Loaded down with equipment, she made for the tree where she had stowed the other phaser rifle, and then beat it back to the Shakaar cell’s hideout in the nearby mountain, a mountain so low it was scarcely more than a hill, nearly invisible behind the grand, old-growth trees that surrounded it.
She took the chance that there were no more soldiers around and ducked for the entrance, a tiny, camouflaged opening in the rock that led to a system of tunnels, some of them natural, some of them blasted out by the network of resistance cells that operated in this region. She had to squat down on her haunches to avoid bumping her head on the low ceiling of this passageway, one that had been carved out a little at a time by another cell, the nearby Kohn-Ma.
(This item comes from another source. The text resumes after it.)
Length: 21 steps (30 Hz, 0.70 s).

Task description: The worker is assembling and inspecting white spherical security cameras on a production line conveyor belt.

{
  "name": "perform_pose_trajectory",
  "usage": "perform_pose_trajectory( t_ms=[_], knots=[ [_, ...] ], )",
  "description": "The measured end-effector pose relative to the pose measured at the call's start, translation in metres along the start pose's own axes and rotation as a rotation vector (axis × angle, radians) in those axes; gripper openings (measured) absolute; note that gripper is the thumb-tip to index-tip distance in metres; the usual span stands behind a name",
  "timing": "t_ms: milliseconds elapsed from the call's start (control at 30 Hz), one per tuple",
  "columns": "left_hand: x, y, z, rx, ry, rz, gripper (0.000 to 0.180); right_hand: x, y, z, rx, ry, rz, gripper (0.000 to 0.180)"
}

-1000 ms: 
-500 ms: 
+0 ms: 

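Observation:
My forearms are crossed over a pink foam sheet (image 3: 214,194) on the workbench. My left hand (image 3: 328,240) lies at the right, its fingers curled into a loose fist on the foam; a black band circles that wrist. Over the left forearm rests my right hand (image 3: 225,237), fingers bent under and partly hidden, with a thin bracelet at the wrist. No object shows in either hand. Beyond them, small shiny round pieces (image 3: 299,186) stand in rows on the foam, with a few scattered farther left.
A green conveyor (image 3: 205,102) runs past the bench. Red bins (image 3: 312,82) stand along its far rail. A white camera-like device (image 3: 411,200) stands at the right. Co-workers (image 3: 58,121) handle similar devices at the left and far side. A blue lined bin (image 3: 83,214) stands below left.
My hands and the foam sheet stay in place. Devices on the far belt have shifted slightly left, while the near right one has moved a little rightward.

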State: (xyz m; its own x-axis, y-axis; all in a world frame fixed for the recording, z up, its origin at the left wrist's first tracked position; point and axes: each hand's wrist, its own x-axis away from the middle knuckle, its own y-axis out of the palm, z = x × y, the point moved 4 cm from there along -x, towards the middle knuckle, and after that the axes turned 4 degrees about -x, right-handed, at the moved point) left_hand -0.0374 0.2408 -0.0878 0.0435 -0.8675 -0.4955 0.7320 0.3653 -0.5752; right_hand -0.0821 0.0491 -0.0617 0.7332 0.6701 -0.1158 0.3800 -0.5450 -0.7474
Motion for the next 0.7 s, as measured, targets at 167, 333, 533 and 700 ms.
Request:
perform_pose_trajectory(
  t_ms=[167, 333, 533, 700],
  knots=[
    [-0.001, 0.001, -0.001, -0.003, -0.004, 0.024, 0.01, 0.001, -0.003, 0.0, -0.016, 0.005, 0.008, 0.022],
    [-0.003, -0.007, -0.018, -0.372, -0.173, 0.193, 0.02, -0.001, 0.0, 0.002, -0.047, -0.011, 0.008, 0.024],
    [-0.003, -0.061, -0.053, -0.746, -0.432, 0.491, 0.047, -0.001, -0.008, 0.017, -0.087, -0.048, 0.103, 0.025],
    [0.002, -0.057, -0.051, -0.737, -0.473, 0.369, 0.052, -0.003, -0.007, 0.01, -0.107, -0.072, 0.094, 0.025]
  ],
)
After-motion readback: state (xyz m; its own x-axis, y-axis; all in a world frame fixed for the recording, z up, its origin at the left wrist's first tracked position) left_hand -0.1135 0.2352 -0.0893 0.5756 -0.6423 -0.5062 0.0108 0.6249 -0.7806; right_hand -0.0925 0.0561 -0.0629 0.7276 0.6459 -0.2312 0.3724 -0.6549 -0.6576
She shimmied along, grunting with the weight of all the equipment she pushed ahead of her, wishing that she had walked around to the more accessible west entrance, but then she remembered that the Cardassians had come from that direction—there could have been more of them, waiting for her. She swallowed her doubts regarding Bestram. He must have gone around, she told herself, though she doubted very much that it was true.